This approach is ok, but is it idiomatic?

Does it make sense for our web server to be concerned with manually cancelling Store? What if Store also happens to depend on other slow-running processes? We’ll have to make sure that Store.Cancel correctly propagates the cancellation to all of its dependants.

One of the main points of context is that it is a consistent way of offering cancellation.

From the go doc

Incoming requests to a server should create a Context, and outgoing calls to servers should accept a Context. The chain of function calls between them must propagate the Context, optionally replacing it with a derived Context created using WithCancel, WithDeadline, WithTimeout, or WithValue. When a Context is canceled, all Contexts derived from it are also canceled.

From the Go Blog: Context again:

At Google, we require that Go programmers pass a Context parameter as the first argument to every function on the call path between incoming and outgoing requests. This allows Go code developed by many different teams to interoperate well. It provides simple control over timeouts and cancelation and ensures that critical values like security credentials transit Go programs properly.

(Pause for a moment and think of the ramifications of every function having to send in a context, and the ergonomics of that.)

Feeling a bit uneasy? Good. Let’s try and follow that approach though and instead pass through the context to our Store and let it be responsible. That way it can also pass the context through to its dependants and they too can be responsible for stopping themselves.

Write the test first

We’ll have to change our existing tests as their responsibilities are changing. The only thing our handler is responsible for now is making sure it sends a context through to the downstream Store and that it handles the error that will come from the Store when it is cancelled.

Let’s update our Store interface to show the new responsibilities.

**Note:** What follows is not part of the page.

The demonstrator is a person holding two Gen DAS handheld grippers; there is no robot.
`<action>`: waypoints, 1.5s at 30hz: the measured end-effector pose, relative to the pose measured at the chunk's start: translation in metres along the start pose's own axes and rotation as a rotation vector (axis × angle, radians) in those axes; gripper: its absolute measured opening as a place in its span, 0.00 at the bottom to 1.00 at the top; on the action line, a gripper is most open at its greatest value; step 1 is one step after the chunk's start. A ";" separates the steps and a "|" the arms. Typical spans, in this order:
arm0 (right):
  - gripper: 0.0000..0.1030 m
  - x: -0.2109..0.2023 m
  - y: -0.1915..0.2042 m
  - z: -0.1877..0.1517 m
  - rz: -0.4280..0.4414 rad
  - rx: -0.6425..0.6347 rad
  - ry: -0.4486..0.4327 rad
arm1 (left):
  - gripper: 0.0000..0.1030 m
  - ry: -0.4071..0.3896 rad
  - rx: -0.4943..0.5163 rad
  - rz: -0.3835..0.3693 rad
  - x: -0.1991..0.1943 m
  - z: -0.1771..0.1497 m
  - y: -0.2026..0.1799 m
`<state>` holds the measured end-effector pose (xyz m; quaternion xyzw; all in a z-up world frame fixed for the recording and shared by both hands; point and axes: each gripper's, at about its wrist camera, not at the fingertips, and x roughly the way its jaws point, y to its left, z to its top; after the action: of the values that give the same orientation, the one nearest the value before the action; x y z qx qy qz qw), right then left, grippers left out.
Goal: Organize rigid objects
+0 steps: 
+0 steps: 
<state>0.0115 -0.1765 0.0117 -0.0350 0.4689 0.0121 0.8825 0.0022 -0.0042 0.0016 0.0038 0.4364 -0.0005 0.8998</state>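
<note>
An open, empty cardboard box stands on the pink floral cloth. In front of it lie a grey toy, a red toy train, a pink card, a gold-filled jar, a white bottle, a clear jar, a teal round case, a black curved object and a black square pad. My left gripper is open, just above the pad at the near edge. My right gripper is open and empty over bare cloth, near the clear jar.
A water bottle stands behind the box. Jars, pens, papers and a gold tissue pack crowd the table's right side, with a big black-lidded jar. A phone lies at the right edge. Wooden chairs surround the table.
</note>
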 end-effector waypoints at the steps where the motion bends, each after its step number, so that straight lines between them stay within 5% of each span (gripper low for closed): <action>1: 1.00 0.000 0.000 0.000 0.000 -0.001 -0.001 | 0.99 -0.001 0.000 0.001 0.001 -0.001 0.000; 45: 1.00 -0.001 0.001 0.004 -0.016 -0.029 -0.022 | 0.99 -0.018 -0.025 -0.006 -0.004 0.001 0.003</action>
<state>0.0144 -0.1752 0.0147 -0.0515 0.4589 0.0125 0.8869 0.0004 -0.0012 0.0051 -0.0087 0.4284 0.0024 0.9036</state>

  1. type Store interface {
  2. Fetch(ctx context.Context) (string, error)
  3. }

Delete the code inside our handler for now

  1. func Server(store Store) http.HandlerFunc {
  2. return func(w http.ResponseWriter, r *http.Request) {
  3. }
  4. }

Update our SpyStore

  1. type SpyStore struct {
  2. response string
  3. t *testing.T
  4. }
  5. func (s *SpyStore) Fetch(ctx context.Context) (string, error) {
  6. data := make(chan string, 1)
  7. go func() {
  8. var result string
  9. for _, c := range s.response {
  10. select {
  11. case <-ctx.Done():
  12. log.Println("spy store got cancelled")
  13. return
  14. default:
  15. time.Sleep(10 * time.Millisecond)
  16. result += string(c)
  17. }
  18. }
  19. data <- result
  20. }()
  21. select {
  22. case <-ctx.Done():
  23. return "", ctx.Err()
  24. case res := <-data:
  25. return res, nil
  26. }
  27. }

We have to make our spy act like a real method that works with context.

We are simulating a slow process where we build the result slowly by appending the string, character by character in a goroutine. When the goroutine finishes its work it writes the string to the data channel. The goroutine listens for the ctx.Done and will stop the work if a signal is sent in that channel.

Finally the code uses another select to wait for that goroutine to finish its work or for the cancellation to occur.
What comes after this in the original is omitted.